Putin chiama, Kim risponde
Secondo quanto riportato da NK News, un gruppo di ricercatori dell'istituto russo VNIIOkeangeologia di San Pietroburgo ha avviato una spedizione scientifica a bordo della nave da ricerca Pavel Gordienko. La missione, destinata a durare diverse settimane, prevede rilievi geochimici e idrogeologici nei fondali situati all'interno della zona economica esclusiva della Corea del Nord, con l’intenzione di individuare tracce di idrocarburi e raccogliere dati utili per valutare il potenziale energetico dell'area.
Le attività si inseriscono in un programma più ampio finanziato dal governo russo, che secondo diverse fonti avrebbe stanziato quasi 13 milioni di dollari per le operazioni preliminari di ricerca. Già nel 2023 Mosca e Pyongyang avevano firmato un accordo di cooperazione dedicato all'esplorazione degli idrocarburi, mentre successivamente il Cremlino aveva ordinato una valutazione approfondita delle potenziali risorse presenti nel bacino profondo del Mar del Giappone vicino alle coste nordcoreane.

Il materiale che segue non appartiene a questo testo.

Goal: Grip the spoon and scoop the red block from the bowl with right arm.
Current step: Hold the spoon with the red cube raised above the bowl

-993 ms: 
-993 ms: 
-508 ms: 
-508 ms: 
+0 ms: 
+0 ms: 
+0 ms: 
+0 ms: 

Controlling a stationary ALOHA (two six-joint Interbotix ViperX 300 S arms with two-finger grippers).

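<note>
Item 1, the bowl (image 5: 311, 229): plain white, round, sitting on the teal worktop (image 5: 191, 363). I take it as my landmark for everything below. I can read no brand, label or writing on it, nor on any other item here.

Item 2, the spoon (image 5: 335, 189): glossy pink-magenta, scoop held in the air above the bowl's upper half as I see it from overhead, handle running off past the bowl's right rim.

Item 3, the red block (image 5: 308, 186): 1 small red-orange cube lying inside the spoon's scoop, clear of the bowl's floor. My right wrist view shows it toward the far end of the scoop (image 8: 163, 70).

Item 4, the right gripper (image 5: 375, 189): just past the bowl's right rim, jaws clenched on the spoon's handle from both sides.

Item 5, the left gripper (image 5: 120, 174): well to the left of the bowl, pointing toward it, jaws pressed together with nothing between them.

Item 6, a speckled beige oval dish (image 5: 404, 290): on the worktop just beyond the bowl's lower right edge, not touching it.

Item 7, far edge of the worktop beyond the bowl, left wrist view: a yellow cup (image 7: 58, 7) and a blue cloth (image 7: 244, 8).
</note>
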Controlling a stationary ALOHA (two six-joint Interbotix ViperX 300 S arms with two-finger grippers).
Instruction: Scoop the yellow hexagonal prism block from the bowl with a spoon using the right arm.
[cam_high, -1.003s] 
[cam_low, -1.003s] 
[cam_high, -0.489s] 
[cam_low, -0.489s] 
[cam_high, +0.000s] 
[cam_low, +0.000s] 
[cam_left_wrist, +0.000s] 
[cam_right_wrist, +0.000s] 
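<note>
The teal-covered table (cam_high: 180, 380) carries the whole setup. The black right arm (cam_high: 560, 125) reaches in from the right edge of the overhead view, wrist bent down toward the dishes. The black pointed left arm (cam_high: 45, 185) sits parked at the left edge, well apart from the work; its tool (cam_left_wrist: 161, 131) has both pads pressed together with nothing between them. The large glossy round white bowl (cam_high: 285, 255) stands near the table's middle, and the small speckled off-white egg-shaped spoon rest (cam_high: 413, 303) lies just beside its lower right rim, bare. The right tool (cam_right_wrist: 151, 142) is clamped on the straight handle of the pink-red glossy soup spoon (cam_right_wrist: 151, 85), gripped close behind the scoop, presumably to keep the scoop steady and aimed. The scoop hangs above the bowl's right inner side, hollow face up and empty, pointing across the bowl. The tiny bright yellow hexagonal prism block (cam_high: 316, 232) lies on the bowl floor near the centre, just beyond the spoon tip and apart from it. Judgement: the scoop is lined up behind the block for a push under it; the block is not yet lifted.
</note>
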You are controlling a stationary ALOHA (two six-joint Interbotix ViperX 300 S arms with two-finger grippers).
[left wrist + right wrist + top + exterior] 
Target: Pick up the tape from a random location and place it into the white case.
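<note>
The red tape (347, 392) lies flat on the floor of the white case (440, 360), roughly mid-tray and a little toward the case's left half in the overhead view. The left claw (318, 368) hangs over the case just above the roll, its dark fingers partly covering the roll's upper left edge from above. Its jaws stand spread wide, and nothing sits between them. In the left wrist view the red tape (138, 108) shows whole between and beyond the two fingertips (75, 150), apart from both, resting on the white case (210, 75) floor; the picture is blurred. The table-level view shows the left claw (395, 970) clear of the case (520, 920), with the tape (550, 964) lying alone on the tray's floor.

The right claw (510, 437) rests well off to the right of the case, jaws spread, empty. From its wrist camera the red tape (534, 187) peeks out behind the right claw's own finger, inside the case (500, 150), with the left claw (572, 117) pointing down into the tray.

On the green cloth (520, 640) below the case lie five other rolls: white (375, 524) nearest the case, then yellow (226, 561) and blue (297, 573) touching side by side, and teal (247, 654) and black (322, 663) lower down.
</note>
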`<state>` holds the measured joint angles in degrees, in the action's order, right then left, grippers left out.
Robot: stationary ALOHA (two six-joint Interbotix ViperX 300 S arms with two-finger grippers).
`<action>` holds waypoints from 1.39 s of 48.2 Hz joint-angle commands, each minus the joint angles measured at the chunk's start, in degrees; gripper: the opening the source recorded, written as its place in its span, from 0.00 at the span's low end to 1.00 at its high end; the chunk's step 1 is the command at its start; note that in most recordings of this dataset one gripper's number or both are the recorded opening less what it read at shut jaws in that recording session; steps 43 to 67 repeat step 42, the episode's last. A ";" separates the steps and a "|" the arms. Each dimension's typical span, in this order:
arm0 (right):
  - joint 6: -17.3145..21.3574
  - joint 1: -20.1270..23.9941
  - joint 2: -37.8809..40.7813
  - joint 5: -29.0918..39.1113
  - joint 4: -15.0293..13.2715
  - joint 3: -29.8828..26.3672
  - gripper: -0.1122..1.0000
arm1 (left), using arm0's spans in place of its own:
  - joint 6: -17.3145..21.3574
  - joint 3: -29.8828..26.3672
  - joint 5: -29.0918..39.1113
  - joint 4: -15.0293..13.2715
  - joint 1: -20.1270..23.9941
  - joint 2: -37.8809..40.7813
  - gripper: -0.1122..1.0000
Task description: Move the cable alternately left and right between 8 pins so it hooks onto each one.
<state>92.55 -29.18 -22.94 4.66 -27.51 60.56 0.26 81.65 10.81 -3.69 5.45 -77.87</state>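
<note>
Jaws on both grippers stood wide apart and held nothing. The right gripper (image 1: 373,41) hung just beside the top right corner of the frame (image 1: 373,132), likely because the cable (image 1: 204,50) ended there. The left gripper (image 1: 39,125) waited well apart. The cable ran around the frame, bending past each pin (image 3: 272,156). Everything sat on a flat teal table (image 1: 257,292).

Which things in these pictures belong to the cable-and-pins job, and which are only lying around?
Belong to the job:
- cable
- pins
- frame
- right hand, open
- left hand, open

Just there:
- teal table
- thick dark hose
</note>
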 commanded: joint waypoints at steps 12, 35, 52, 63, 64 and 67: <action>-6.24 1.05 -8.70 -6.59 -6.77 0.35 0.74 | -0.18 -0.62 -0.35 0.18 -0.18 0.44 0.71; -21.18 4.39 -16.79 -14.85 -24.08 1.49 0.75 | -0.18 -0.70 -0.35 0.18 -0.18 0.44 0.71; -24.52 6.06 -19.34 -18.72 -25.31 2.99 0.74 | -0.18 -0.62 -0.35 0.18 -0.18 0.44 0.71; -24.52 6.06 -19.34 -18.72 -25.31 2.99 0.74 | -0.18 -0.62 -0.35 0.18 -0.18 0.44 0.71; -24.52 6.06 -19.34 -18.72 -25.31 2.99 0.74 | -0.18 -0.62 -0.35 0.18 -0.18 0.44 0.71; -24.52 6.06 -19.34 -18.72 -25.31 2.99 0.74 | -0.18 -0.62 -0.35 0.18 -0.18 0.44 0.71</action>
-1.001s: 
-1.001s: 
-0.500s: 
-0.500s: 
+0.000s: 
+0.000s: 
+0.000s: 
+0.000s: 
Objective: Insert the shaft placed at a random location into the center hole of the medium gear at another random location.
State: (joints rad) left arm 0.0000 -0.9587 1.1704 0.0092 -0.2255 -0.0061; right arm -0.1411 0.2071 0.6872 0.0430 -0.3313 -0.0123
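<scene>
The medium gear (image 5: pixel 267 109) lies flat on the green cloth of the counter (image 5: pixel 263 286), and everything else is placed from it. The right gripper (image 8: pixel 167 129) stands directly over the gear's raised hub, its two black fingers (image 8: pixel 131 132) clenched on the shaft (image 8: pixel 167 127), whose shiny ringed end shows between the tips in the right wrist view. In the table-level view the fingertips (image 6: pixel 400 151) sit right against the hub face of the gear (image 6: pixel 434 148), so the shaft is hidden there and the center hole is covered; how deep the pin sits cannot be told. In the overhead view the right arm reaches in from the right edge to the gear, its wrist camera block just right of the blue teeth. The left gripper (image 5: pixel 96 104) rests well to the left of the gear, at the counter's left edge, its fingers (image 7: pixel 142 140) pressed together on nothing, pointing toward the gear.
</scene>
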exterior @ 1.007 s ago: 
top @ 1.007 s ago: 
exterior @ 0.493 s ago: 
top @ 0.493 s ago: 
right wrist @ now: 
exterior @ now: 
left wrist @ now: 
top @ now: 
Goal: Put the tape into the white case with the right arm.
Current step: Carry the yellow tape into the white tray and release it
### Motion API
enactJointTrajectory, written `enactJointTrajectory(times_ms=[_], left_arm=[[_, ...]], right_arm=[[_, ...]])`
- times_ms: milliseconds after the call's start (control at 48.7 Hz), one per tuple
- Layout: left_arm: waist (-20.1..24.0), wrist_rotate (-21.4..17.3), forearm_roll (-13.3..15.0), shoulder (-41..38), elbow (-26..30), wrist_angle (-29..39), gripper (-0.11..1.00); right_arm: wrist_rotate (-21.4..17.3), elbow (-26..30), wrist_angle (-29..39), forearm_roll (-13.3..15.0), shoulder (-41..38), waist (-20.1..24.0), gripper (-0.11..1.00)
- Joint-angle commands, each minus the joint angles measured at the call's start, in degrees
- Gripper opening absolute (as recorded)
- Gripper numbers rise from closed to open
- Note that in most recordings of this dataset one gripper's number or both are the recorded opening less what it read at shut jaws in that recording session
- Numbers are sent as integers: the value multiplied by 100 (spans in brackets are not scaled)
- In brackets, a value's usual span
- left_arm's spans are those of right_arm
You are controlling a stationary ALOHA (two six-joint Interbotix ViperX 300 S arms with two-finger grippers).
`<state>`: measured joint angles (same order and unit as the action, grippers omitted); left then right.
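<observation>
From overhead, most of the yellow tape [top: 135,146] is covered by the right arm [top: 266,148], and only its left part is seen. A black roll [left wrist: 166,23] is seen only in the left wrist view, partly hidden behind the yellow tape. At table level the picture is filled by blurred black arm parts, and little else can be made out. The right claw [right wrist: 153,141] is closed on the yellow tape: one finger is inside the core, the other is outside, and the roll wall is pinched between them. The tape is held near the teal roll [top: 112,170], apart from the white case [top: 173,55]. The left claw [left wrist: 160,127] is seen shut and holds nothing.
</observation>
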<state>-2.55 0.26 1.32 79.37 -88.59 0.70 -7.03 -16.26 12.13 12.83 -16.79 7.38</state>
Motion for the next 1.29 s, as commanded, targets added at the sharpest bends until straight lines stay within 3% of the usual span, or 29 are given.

Oltre alla Pavel Gordienko, nelle stesse acque è stata individuata anche un'altra nave russa specializzata in rilevazioni geofisiche, la Ordovik, segnale che il progetto coinvolge più assetti e potrebbe avere dimensioni superiori rispetto a quelle inizialmente ipotizzate.
Alla ricerca di gas e petrolio
I tentativi di individuare petrolio in Corea del Nord risalgono all'epoca sovietica, ma non hanno mai portato alla scoperta di giacimenti significativi. Alcuni geologi ritengono però che la situazione possa essere diversa per il gas naturale. Diversi studi e osservazioni raccolte negli anni hanno suggerito la possibile presenza di idrocarburi lungo la costa orientale del Paese, anche se molte delle informazioni disponibili non sono mai state confermate attraverso tecnologie moderne di esplorazione.
Se le indagini russe dovessero produrre risultati positivi, le conseguenze potrebbero essere rilevanti per entrambe le parti. Per la Corea del Nord significherebbe attirare investimenti esteri in un settore strategico e ridurre almeno in parte la propria dipendenza energetica. Per la Russia, invece, si tratterebbe di consolidare ulteriormente la propria influenza su uno dei partner più vicini nello scenario internazionale attuale.
Ricordiamo che, negli ultimi anni, i rapporti tra Putin e Kim hanno assunto una dimensione sempre più ampia, passando dalla cooperazione politica e militare a quella economica e infrastrutturale. L'energia rappresenta ora un nuovo tassello di questa relazione. E anche se le esplorazioni dovessero rivelarsi meno promettenti del previsto, il semplice fatto che Mosca stia investendo tempo, mezzi e risorse nelle acque nordcoreane offre un'indicazione chiara della crescente importanza strategica che il Cremlino attribuisce al rapporto con Pyongyang.